Best OCR to Excel Tools in 2026

9 platforms compared on table structure preservation, scanned document accuracy, Excel export, pricing, and template requirements.

The best OCR to Excel tools in 2026 are Lido, ABBYY FineReader, Adobe Acrobat Pro, Tesseract OCR, Google Document AI, Amazon Textract, Nanonets, OmniPage, and Readiris. The most important differentiator is whether a tool preserves table structures when converting to Excel or just dumps raw text that requires manual reformatting. Desktop applications (ABBYY FineReader, Adobe Acrobat Pro, OmniPage, Readiris) handle individual files well but lack batch automation. Cloud APIs (Google Document AI, Amazon Textract) are scalable but require developer integration. Lido uses layout-agnostic AI to detect tables, columns, rows, and headers in any scanned document and map them directly into Excel cells — no templates, training data, or per-document configuration needed. For teams that need scanned documents in Excel with table structures intact, Lido eliminates the gap between OCR output and a usable spreadsheet.

Quick comparison

Side-by-side comparison

Tool Approach Table preservation? Scanned PDFs?
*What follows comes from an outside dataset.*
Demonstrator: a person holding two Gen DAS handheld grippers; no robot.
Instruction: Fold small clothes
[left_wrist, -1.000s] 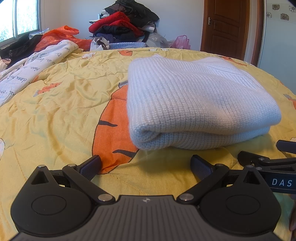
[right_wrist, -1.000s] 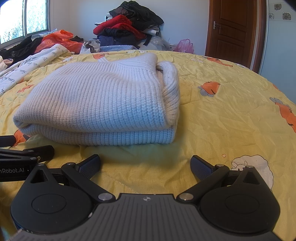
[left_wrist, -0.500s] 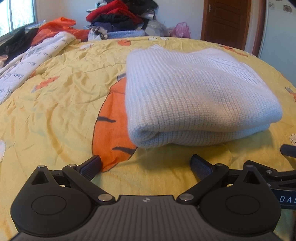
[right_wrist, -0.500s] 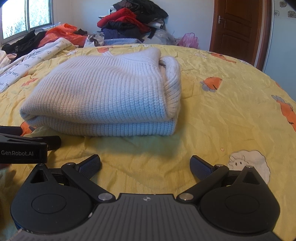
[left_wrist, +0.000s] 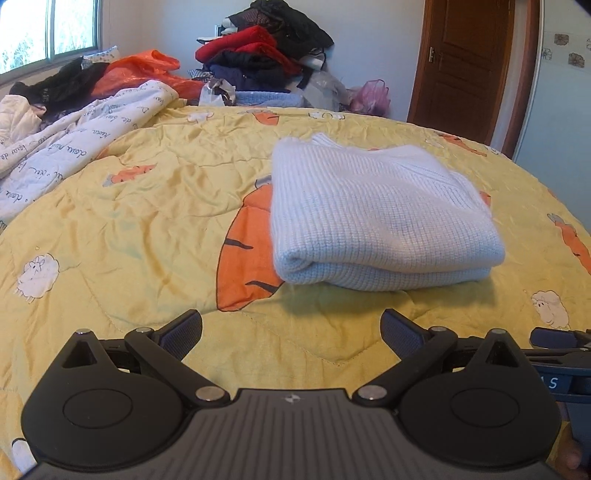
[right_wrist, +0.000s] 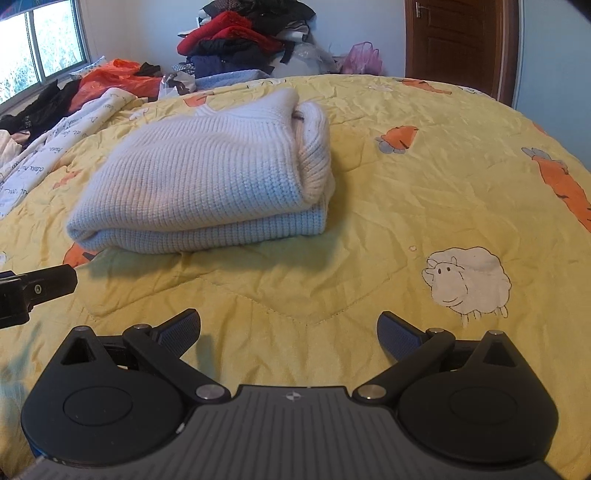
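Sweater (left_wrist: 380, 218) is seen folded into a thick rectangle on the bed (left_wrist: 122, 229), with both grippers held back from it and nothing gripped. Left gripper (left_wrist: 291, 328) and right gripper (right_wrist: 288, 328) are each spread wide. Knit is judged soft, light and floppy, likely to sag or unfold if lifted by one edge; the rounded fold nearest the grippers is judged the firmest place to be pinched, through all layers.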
Starting price Best for
Lido Layout-agnostic AI Yes — full structure Yes Free (50 pg), $29/mo Scanned docs to Excel without templates
ABBYY FineReader Enterprise OCR engine Yes — good Yes $199/year Desktop power users, multilingual OCR
Adobe Acrobat Pro PDF conversion suite Partial Yes (limited) $22.99/month Native PDF to Excel conversion
Tesseract OCR Open-source OCR engine No — raw text only Yes (with pre-processing) Free (open source) Developers building custom pipelines
Google Document AI Cloud API, pre-trained processors Yes — via API Yes Free (1K pg/mo), $0.01/pg GCP-native teams, developer integration
Amazon Textract AWS cloud API Yes — via API Yes Free (1K pg/mo), $0.015/pg AWS-native teams, scalable pipelines
Nanonets AI-powered OCR with model training Yes — trained models Yes Free (100 pg), $499/mo Teams with ML resources for training
OmniPage Desktop OCR suite Yes — good Yes $499 (one-time) Desktop batch OCR with Excel export
Readiris Desktop OCR software Partial Yes $99 (one-time) Budget desktop OCR to Excel

How we evaluated these tools

We tested each OCR to Excel platform against three criteria that matter for converting scanned documents into usable Excel spreadsheets:

Table structure preservation. Does the tool detect tables, columns, rows, headers, and merged cells, and map them into the correct Excel cells? Or does it return flat text that requires manual reformatting? Table preservation is the single most important differentiator for OCR to Excel workflows.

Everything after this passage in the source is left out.